Of the 21 people banned from Nevada casinos between 1990 and 2000, most had alleged mob connections. From 2001 to today, only seven names were added to the list, and all except one were casino cheats.
This twofold change — the decline of additions to the list and the emphasis on cheaters instead of mobsters — is an easy indicator of how Clark County and its casinos have been transformed. The contrast reveals a Las Vegas that has perhaps outgrown a landmark bit of gaming regulation: the infamous Black Book.
"How important is the Black Book today?" asked Bill Eadington, director of the Institute for the Study of Gambling and Commercial Gaming at the University of Nevada, Reno, then answered his own question: "I would say not very."
At least not in comparison to the first List of Excluded Persons, issued in 1960 with 11 names tightly tied to organized crime — mob bosses with hidden interests in casinos, enforcers connected to gangland murders, drug traffickers and a person linked to a Castro assassination plot.
"It was a very powerful symbol," said Robert Faiss, a gaming attorney and former Gaming Commission secretary. Federal authorities saw Las Vegas as a town where mobsters colluded with casinos; the list began as a public relations counter-strike intended to forestall federal regulation of gambling.
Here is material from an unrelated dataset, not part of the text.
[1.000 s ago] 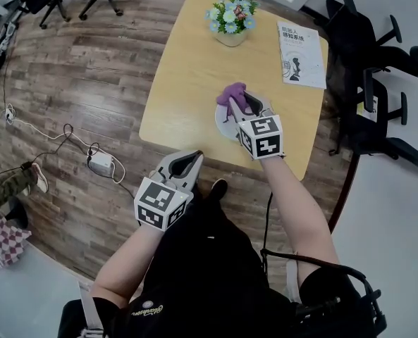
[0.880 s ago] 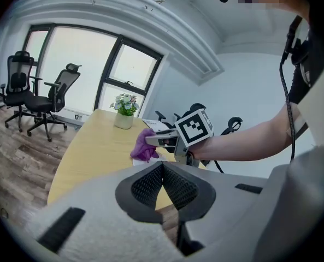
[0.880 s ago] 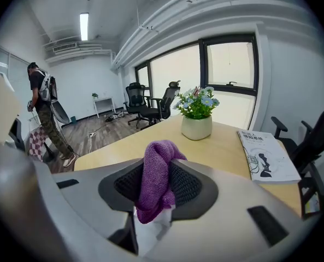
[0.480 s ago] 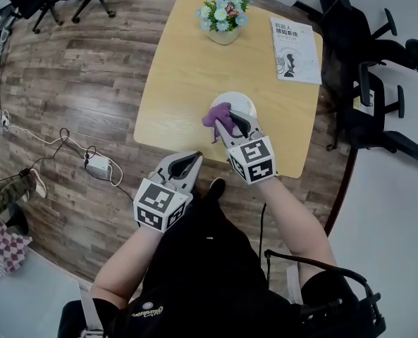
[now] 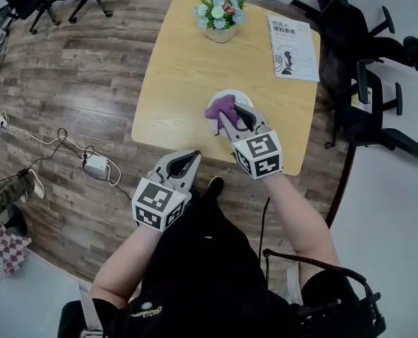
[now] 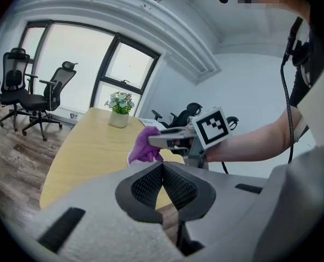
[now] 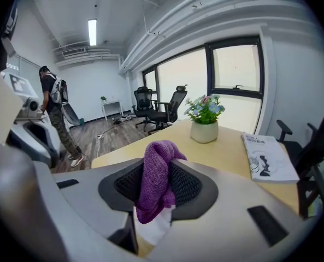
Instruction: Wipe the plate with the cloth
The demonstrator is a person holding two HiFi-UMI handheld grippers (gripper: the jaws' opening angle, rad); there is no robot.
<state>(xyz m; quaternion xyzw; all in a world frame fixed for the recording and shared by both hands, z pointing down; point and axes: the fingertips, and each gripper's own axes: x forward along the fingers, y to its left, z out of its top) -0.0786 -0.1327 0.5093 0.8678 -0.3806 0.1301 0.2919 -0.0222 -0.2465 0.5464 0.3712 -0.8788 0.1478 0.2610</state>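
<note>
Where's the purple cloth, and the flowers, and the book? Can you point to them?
purple cloth (image 5: 219, 109), head view, on its bunched-up middle.
flowers (image 5: 219, 9), head view, on the middle of the blossoms.
book (image 5: 292, 39), head view, on the middle of its white cover.

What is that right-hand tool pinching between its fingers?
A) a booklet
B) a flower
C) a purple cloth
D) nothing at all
C: the right gripper view shows the purple cloth squeezed between the two dark fingers of the right gripper, and the head view shows it held over the white plate.
</note>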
Today's Black Book, by contrast, is used to combat the threat of cheats, people who damage Las Vegas' revenue.
Consider the last two names to be added: William Cushing and Michael McNeive. Both pleaded guilty in court late last month to cheating at slots with devices that tricked the machines into thinking $1 bills were $100 bills. Cushing and McNeive have no apparent connections to organized crime.
The first cheaters without mob connections appeared in the Black Book in the mid-'80s, when gaming was becoming increasingly corporate. The threat had shifted from something political — the appearance of organized crime — to something fiscal — lost revenue.
In the past nine years, the board has focused almost solely on cheats, and the rate of additions to the list has considerably dwindled — a change that may also reflect larger changes on the Strip. It's no longer possible to cheat a slot machine with fishing line attached to a quarter. Anyone suspected of marking cards will have surveillance cameras zoomed into their pores. Gaming is now coinless and computerized; cheats who can't crack a computer are out of luck.
This means one of two things: There are now fewer cheaters, or there are now better cheaters.
"It's just much more difficult to cheat the machines," said Jerry Markling, chief of enforcement at the Nevada Gaming Control Board, "and, logically, it's much more difficult for us to detect those types of cheating."
If cheaters are caught, it's certain casino operators won't fight the Control Board adding them to the excluded list. With casinos keeping their own in-house records of undesirables, the board's list is — depending on whom you ask — a doubling up of noble and mutual efforts, or a redundant relic.
"As Vegas changes we have to change with it," Markling said. "The Black Book is probably a good example of that."